Le sentiment corrosif de la tromperie dont il est complice à l’égard des cheiks désagrège, disloque, crucifie sa personne. Au comble de la douleur (qu’il trouve délicieuse), il compare ironiquement son martyre à celui de son saint patron sur le gril. Plus les opérations militaires réussissent, plus les victoires se succèdent, plus la rumeur exalte l’importance de Lawrence, plus il se trouve abject, dérisoire et absurde, plus le frisson glacé de la gloire le courbe vers le sol. Il s’enfonce dans une boue puante. Il s’embourbe si profondément dans la vase qu’il ne craint guère d’y périr.
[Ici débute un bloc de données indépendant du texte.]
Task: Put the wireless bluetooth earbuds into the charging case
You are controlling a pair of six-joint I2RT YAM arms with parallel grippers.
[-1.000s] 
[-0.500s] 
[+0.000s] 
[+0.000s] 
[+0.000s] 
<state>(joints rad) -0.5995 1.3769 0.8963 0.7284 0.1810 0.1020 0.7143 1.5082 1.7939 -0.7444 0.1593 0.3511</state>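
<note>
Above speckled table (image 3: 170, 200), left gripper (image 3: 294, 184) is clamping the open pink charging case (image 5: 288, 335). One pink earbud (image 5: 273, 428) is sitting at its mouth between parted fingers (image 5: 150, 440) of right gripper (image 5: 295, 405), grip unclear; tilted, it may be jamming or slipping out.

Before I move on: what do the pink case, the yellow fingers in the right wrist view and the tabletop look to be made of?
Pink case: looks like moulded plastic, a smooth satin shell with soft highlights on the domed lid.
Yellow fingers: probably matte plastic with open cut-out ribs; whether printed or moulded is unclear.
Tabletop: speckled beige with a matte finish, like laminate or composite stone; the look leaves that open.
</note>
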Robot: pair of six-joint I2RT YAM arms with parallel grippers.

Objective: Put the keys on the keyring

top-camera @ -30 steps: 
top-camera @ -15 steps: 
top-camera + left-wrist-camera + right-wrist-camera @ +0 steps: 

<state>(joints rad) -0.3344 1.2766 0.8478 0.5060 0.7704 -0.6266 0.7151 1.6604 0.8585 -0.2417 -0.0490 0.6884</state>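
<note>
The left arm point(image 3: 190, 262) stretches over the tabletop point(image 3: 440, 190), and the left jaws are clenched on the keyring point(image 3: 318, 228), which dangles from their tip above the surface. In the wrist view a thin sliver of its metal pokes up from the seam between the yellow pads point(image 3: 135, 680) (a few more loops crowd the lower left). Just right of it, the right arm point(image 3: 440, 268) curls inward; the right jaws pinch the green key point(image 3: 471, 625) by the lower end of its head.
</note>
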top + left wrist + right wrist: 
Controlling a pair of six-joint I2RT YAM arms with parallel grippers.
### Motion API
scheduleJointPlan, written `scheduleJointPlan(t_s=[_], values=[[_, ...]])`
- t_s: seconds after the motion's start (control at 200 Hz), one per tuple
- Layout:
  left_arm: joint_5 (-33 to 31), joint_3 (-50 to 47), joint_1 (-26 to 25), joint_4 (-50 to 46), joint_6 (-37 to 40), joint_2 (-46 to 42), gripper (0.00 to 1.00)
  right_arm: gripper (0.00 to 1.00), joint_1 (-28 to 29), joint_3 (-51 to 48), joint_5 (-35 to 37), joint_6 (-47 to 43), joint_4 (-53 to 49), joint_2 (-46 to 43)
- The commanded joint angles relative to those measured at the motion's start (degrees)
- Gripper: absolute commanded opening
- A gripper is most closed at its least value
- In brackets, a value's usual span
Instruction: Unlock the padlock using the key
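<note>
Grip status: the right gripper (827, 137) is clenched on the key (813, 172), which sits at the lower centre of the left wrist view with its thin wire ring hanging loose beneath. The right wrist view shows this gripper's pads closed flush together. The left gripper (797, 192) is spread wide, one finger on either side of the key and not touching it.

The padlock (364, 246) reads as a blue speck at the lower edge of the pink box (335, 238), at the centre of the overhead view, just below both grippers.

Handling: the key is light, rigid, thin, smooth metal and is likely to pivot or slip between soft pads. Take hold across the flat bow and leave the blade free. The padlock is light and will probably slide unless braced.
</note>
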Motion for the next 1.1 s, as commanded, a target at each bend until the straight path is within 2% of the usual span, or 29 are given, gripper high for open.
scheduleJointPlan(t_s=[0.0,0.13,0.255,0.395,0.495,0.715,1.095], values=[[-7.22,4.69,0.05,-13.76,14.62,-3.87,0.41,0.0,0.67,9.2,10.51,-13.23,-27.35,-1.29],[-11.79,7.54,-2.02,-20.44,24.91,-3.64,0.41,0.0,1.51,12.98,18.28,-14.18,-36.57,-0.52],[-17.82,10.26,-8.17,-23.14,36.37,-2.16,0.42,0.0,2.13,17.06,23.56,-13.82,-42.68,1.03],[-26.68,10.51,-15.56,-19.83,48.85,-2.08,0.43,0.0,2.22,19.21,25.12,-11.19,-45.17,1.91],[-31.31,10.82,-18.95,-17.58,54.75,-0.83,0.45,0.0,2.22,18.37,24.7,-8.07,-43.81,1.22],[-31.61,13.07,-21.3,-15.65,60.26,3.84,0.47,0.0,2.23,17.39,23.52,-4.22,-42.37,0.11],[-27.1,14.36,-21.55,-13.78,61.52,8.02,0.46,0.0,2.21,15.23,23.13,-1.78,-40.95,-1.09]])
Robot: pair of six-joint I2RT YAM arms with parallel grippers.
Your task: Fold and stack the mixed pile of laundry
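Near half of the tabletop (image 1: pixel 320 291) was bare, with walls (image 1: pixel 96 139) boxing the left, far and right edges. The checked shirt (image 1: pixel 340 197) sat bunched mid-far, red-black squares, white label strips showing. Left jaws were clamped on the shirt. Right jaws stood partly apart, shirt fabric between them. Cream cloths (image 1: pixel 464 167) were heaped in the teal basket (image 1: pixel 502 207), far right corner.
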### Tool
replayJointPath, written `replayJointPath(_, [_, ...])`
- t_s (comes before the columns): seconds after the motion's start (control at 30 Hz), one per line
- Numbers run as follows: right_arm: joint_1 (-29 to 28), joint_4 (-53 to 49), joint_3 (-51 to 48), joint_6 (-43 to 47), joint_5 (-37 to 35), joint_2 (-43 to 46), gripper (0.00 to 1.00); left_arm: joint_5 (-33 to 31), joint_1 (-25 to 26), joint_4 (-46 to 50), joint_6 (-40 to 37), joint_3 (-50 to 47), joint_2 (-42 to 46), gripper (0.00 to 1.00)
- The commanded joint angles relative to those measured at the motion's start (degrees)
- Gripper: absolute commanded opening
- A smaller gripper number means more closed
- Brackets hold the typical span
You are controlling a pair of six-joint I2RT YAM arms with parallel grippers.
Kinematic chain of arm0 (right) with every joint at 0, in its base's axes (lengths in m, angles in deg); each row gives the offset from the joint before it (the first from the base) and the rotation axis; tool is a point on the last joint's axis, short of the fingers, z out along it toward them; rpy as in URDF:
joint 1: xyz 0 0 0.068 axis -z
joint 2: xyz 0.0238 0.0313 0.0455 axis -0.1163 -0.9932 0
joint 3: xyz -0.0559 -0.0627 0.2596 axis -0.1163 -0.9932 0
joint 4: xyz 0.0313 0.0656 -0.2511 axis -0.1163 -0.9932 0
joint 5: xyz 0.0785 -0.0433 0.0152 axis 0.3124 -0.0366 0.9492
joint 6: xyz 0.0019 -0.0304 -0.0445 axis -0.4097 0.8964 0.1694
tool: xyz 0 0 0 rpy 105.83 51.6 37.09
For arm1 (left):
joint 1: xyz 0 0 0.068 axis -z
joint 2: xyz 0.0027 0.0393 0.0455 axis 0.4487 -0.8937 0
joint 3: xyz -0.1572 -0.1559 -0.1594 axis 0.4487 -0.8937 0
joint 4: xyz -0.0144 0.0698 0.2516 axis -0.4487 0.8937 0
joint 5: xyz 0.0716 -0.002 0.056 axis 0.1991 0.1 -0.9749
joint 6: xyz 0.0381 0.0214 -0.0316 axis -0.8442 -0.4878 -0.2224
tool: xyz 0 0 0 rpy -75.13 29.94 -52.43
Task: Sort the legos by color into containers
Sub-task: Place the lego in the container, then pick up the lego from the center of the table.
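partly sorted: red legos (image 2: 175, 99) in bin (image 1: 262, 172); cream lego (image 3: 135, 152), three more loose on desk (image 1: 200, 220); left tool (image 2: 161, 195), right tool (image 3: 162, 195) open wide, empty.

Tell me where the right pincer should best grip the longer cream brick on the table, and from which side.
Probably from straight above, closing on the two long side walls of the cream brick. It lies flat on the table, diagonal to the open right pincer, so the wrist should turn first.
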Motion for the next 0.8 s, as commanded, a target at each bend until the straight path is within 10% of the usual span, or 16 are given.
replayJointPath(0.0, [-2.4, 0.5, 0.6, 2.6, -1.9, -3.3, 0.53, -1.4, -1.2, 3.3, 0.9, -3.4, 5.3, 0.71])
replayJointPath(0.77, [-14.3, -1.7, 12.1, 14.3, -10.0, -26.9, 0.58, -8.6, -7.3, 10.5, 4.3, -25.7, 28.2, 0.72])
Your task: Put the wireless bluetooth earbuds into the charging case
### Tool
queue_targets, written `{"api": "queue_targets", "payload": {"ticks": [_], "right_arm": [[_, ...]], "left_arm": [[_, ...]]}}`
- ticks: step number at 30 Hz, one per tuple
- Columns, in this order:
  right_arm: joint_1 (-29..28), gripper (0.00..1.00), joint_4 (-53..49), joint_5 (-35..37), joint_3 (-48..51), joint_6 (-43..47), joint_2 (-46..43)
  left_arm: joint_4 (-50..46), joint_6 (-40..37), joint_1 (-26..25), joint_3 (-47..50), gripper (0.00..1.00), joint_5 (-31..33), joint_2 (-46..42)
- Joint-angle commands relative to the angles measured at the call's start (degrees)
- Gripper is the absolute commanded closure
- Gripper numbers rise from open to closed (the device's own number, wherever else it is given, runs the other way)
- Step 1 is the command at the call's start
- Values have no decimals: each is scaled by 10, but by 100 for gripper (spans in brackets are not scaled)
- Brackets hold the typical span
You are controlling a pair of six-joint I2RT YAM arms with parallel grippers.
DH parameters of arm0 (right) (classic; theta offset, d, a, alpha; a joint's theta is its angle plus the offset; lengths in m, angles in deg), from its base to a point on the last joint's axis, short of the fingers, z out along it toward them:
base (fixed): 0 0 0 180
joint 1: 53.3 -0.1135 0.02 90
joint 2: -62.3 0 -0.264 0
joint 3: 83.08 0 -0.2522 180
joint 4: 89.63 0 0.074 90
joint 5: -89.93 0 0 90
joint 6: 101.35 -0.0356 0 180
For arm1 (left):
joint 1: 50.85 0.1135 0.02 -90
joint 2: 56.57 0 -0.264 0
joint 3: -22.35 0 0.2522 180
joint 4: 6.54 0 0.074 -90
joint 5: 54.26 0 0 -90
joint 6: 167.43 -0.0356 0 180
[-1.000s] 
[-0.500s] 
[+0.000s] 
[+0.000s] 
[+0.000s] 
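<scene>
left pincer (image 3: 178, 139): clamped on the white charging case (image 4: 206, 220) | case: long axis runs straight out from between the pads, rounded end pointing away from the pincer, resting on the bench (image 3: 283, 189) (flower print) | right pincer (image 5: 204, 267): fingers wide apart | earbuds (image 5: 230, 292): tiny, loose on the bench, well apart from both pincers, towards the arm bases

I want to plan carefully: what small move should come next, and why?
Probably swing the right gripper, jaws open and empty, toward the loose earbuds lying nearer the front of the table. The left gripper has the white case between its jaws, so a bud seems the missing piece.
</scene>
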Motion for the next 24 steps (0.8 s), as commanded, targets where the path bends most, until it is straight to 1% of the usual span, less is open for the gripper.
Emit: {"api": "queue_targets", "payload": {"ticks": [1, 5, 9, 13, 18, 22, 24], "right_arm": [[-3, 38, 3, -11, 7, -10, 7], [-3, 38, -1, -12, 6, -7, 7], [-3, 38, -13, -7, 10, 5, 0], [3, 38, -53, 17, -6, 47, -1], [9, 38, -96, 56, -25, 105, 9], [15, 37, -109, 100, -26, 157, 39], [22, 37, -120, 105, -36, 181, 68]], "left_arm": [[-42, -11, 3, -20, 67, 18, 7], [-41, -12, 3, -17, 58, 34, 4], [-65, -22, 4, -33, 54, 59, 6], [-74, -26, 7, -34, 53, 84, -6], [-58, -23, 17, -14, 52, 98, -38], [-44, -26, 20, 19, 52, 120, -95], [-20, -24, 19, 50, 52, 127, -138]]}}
Mortellement fatigué de sa vie et rêvant des cieux maussades de l’ Angleterre impériale, le fraudeur sans dieu ne supporte plus son masque. Le désillusionné, le sceptique a joué avec les idéaux d’un autre peuple. Ne croyant à rien, il s’est identifié à une cause qui n’était pas la sienne. «Le hasard m’ avait donné une place dans la Révolte arabe, thème épique tout prêt pour un œil et une main directs, m’offrant aussi une issue vers la littérature.»

Homme de désir plus qu’homme d’action, Lawrence bâtira sa véritable demeure en taillant ses sept piliers, car la fiction lui paraissait plus solide que l’action. Et pour raconter son épopée, il choisit une langue âpre, nerveuse, «heurtée, tumultueuse, agitée de fantômes, pleine de sons et de couleurs intenses.» C’est dans un état d’ exaltation et de fièvre qu’il rédigea ces mille pages, ignorant l’épuisement et la folie qui le guettaient. Vivant comme un être traqué… Se sen- tant, après cette épreuve, «comme un animal préhistorique, éteint, mort, inutile.»

A. M.

T.E. Lawrence, Les sept piliers de la sagesse. Nouvelle traduction de Julien Deleuze. Folio-Gallimard 1992. Dépêches secrètes d’ Arabie et autres lettres, «Bouquins», Laffont 1992.